▶ [Task statement]: Write each record again exactly as it stands.

▶ [Data extracts]:
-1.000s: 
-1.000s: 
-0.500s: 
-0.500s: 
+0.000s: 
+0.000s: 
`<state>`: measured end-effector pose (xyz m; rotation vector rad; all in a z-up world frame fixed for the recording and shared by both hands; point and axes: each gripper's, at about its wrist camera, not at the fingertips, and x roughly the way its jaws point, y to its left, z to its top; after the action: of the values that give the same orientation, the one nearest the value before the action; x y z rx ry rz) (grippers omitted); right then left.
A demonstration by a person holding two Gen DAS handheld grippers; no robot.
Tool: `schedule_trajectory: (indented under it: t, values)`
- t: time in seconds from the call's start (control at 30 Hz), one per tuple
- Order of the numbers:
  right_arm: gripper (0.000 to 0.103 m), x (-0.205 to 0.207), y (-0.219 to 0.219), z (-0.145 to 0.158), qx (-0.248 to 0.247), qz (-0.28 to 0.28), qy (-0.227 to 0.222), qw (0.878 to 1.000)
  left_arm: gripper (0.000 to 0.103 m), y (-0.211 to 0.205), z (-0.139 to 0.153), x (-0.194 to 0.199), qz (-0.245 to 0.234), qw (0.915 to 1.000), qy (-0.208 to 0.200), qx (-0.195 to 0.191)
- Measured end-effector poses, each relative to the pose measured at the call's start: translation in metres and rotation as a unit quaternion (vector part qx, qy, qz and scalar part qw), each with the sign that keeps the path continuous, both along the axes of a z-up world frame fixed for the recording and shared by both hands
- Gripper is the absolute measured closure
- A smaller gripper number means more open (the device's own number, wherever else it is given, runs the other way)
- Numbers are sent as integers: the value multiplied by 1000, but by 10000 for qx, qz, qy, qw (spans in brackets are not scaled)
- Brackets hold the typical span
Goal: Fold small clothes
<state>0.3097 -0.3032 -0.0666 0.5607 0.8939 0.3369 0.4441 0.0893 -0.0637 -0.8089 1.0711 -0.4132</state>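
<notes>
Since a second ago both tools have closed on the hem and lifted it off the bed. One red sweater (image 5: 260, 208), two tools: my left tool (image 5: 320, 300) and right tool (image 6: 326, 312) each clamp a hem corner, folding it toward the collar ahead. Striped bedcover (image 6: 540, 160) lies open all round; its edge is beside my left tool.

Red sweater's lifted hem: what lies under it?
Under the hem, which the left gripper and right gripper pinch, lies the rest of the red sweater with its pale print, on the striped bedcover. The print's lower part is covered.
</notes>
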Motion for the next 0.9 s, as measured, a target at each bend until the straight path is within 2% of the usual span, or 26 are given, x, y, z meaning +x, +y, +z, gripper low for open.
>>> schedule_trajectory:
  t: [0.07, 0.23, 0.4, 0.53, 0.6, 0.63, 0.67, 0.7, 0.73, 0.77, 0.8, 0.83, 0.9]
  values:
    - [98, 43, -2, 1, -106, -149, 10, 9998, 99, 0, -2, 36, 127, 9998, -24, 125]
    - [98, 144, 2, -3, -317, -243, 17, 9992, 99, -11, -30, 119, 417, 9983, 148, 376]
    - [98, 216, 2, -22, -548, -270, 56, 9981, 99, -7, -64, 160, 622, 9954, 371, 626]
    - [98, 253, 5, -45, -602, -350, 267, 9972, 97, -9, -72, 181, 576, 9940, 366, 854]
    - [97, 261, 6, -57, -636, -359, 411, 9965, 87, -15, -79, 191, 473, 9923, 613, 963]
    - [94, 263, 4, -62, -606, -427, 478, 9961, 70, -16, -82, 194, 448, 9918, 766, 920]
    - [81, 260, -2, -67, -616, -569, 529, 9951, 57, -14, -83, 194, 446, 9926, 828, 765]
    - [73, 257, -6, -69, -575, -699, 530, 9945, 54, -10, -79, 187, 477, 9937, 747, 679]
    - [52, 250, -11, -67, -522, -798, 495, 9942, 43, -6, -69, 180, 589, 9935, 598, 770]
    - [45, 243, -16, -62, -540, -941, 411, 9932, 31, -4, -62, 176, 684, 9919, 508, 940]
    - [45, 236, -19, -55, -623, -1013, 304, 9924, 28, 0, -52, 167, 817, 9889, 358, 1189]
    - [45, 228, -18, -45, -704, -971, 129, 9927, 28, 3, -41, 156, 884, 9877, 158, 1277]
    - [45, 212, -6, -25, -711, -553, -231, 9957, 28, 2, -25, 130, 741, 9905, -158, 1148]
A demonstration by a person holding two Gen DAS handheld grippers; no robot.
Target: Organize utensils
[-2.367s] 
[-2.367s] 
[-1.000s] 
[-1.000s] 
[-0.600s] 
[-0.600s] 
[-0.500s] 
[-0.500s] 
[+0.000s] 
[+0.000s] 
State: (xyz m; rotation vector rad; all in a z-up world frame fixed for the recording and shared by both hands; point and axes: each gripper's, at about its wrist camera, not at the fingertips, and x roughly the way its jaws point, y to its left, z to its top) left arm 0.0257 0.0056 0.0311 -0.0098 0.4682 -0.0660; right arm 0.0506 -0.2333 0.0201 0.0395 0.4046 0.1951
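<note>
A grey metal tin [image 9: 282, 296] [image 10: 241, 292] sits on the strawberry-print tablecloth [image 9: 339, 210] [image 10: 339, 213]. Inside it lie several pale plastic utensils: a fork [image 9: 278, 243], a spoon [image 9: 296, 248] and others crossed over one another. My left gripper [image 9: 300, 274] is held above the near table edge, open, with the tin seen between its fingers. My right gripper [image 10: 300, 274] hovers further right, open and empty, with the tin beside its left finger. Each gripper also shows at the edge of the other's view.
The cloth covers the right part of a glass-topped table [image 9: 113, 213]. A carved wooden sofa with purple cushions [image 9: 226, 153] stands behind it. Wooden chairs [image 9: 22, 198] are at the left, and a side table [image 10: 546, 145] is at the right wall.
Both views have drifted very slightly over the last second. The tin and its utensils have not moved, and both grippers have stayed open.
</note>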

▶ [Written response]:
-1.000s: 
-1.000s: 
-0.500s: 
-0.500s: 
+0.000s: 
+0.000s: 
`<state>`: measured end-effector pose (xyz m; rotation vector rad; all in a z-up world frame fixed for the recording and shared by both hands; point and axes: each gripper's, at about its wrist camera, not at the fingertips, and x roughly the way its jaws point, y to its left, z to its top; after the action: of the values that give the same orientation, the one nearest the value before the action; x y z rx ry rz) (grippers omitted); right then left.
A demonstration by a person holding two Gen DAS handheld grippers; no robot.
Tool: `schedule_trajectory: (indented under it: t, values)`
- t: time in seconds from the call's start (control at 30 Hz), one per tuple
- Order of the numbers:
  right_arm: gripper (0.000 to 0.103 m), x (-0.205 to 0.207), y (-0.219 to 0.219), z (-0.145 to 0.158), qx (-0.248 to 0.247), qz (-0.28 to 0.28), qy (-0.227 to 0.222), qw (0.878 to 1.000)
  left_arm: gripper (0.000 to 0.103 m), y (-0.211 to 0.205), z (-0.139 to 0.153), x (-0.194 to 0.199), qz (-0.245 to 0.234), qw (0.915 to 1.000), qy (-0.208 to 0.200), qx (-0.195 to 0.191)
- Measured end-effector poses, each relative to the pose measured at the call's start: translation in metres and rotation as a unit quaternion (vector part qx, qy, qz and scalar part qw), each with the sign that keeps the path continuous, both along the axes of a z-up world frame fixed for the recording and shared by both hands
- Gripper is the absolute measured closure
- A smaller gripper number means more open (the device's own number, wherever else it is given, runs the other way)
- Numbers are sent as integers: the value multiplied by 1000, but by 10000 for qx, qz, qy, qw (spans in brackets are not scaled)
- Brackets hold the typical span
Goal: Fold small clothes
<state>0.3097 -0.3032 -0.0666 0.5607 0.8939 0.3369 0.4441 0.0893 -0.0637 -0.8089 1.0711 -0.4132</state>
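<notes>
Since a second ago both tools have closed on the hem and lifted it off the bed. One red sweater (image 5: 260, 208), two tools: my left tool (image 5: 320, 300) and right tool (image 6: 326, 312) each clamp a hem corner, folding it toward the collar ahead. Striped bedcover (image 6: 540, 160) lies open all round; its edge is beside my left tool.

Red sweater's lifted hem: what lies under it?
Under the hem, which the left gripper and right gripper pinch, lies the rest of the red sweater with its pale print, on the striped bedcover. The print's lower part is covered.
</notes>
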Motion for the next 0.9 s, as measured, a target at each bend until the straight path is within 2% of the usual span, or 26 are given, x, y, z meaning +x, +y, +z, gripper low for open.
>>> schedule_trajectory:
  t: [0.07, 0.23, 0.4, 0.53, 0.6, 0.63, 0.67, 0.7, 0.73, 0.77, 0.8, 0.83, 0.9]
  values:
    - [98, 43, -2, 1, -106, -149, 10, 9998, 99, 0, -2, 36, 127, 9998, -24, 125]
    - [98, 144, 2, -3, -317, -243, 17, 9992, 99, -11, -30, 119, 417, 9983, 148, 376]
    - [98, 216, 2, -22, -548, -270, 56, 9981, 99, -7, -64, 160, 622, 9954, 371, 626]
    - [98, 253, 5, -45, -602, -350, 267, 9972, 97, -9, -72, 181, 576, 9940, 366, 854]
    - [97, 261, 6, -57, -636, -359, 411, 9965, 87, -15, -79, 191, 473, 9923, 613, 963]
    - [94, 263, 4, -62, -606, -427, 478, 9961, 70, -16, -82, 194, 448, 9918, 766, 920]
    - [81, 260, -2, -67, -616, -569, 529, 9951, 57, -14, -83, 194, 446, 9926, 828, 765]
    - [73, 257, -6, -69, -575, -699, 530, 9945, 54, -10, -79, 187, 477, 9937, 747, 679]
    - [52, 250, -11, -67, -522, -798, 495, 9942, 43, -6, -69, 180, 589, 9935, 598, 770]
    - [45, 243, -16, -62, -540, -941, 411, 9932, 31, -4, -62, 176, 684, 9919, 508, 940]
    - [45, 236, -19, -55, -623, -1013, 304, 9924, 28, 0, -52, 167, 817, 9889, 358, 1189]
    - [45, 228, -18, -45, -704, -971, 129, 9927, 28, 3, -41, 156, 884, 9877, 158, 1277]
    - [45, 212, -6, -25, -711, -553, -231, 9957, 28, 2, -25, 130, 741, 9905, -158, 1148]
A demonstration by a person holding two Gen DAS handheld grippers; no robot.
Target: Organize utensils
[-2.367s] 
[-2.367s] 
[-1.000s] 
[-1.000s] 
[-0.600s] 
[-0.600s] 
[-0.500s] 
[-0.500s] 
[+0.000s] 
[+0.000s] 
State: (xyz m; rotation vector rad; all in a z-up world frame fixed for the recording and shared by both hands; point and axes: each gripper's, at about its wrist camera, not at the fingertips, and x roughly the way its jaws point, y to its left, z to its top) left arm 0.0257 0.0056 0.0311 -0.0098 0.4682 -0.0660; right arm 0.0506 -0.2333 0.0201 0.0395 0.4046 0.1951
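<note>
A grey metal tin [image 9: 282, 296] [image 10: 241, 292] sits on the strawberry-print tablecloth [image 9: 339, 210] [image 10: 339, 213]. Inside it lie several pale plastic utensils: a fork [image 9: 278, 243], a spoon [image 9: 296, 248] and others crossed over one another. My left gripper [image 9: 300, 274] is held above the near table edge, open, with the tin seen between its fingers. My right gripper [image 10: 300, 274] hovers further right, open and empty, with the tin beside its left finger. Each gripper also shows at the edge of the other's view.
The cloth covers the right part of a glass-topped table [image 9: 113, 213]. A carved wooden sofa with purple cushions [image 9: 226, 153] stands behind it. Wooden chairs [image 9: 22, 198] are at the left, and a side table [image 10: 546, 145] is at the right wall.
Both views have drifted very slightly over the last second. The tin and its utensils have not moved, and both grippers have stayed open.
</note>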

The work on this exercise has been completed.